July 2, 2014 —
It’s July, and financial institutions, and U.S. insurance agents and brokers are now required, since yesterday, to comply with the 2010 Foreign Account Tax Compliance Act regulations, which means some groups have swung into gear to work with the law meant to report foreign financial assets.
According to the IRS, under FATCA, to avoid being withheld upon, foreign financial institutions (FFIs) may register with the IRS and agree to report to the IRS certain information about their U.S. accounts, including accounts of certain foreign entities with substantial U.S. owners.
Enforcement is supposed to start now but there may be delays in enforcement but only with good-faith efforts to comply.
The Council of Insurance Agents & Brokers (CIAB) has been hard at work on a new portal to simplify the IRS form exchange between U.S. insurance brokers and foreign insurers.
FATCA’s inclusion of non-cash value insurance premiums despite the lack of revenue and any connection to tax evasion could apparently not be avoided, even after attempts to draw attention to the issue in Congress and with the U.S. Treasury and try and get some change in place before July 1. That did not happen, as the issue was flagged for Treasury quite late.
About two months, during budget hearings, ago Treasury Secretary Jacob Lew was grilled before the House Appropriations Committee by Rep. Ander Crenshaw, R-Fla., on why non-cash value insurance premiums were included in the then-looming regulation.
The law generally requires that foreign insurers receiving U.S.-source premiums provide W-8BEN-E forms to their U.S. insurance brokers to demonstrate that they are either FATCA-compliant or FATCA-exempt in order to avoid otherwise mandatory 30% withholding.
CIAB’s W-8BEN-E portal allows global carriers to upload their W-8 forms to a database which U.S. brokers can then search and download.
Demonstrating compliance requires a certificate to be collected and stored from every foreign entity involved with a policy with even the slightest exposure to U.S. risk, and the portal allows this through the exchange of W-8BEN-E forms.
There is a $10 processing fee, but usage for the duration of 2014 is free of charge. After that, the cost will be between $200 and $500 annually, depending on the brokers’ affiliation with the Council.
Before the law went into effect, the Council worked to try and identify all the foreign carriers with which its member brokers do business, so that this online portal was the most comprehensive resource for W-8BEN-Es in the market. CIAB’s member firms have helped it identify hundreds of offshore insurers and it claims good communications with them and our colleagues abroad.
That doesn’t mean every company that does business with U.S. brokers has signed on yet, of course, to this new solution to an IRS conundrum for the industry.

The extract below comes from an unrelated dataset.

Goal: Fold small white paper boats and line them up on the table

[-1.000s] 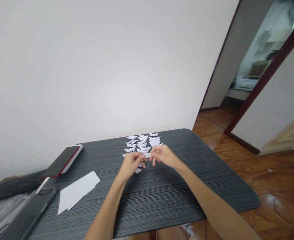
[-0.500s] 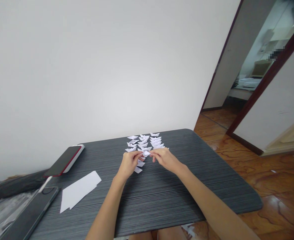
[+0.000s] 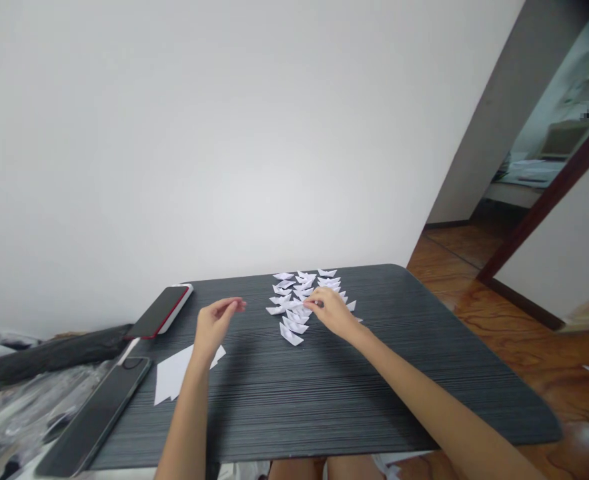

But, according to Joel Wood of the Council, “We can’t imagine why any FATCA-compliant international carrier wouldn’t want to participate. FATCA is a burden, this can only relieve some of that burden.” But Wood did acknowledge that “we are in a bit of a transitional period; we have hundreds of carriers that we have contacted (and there is universal interest). It will be an evolving product, but we have high confidence that it will be the go-to clearinghouse.”
The IRS website provides a web application that provides paperless FATCA registration.
The IRS has published a Foreign Financial Institution (FFI) list on IRS.gov. The list contains the names of financial institutions and other entities that have completed FACTA ) registration with the IRS and obtained a global intermediary identification number (GIIN).
CIAB says it is still working with the Treasury Department on the issues involved. It’s “not a total solution” – there are annual premium reporting requirements for brokers, but CIAB is keeping up the conversation on those, Wood says.
While many entities are required to register with the IRS and obtain a GIIN in order for payments to them to be free of FATCA withholding, many other entities are not required to and must meet different requirements, for payments to them to be free of FATCA withholding. The IRS advises one to get a tax advisor if uncertain.
“It has been a very frustrating process because we have never understood a good rationale for why non-cash value property casualty insurance transactions should considered financial or could be utilized as a mechanism for international tax avoidance,” Wood said in his address to members.
The IRS concern CIAB evinced in is talk with Treasury officials were the possibility that hedge funds utilizing offshore captives for tax evasion and parking excessive premiums there.
We surely don’t want to be part of any of that Wood said, but FATCA’s application on a $2.5 trillion industry of non-cash value premiums is “a matter of the tail wagging the dog,” he told CIAB members.
A response from Treasury’s IRS was pending.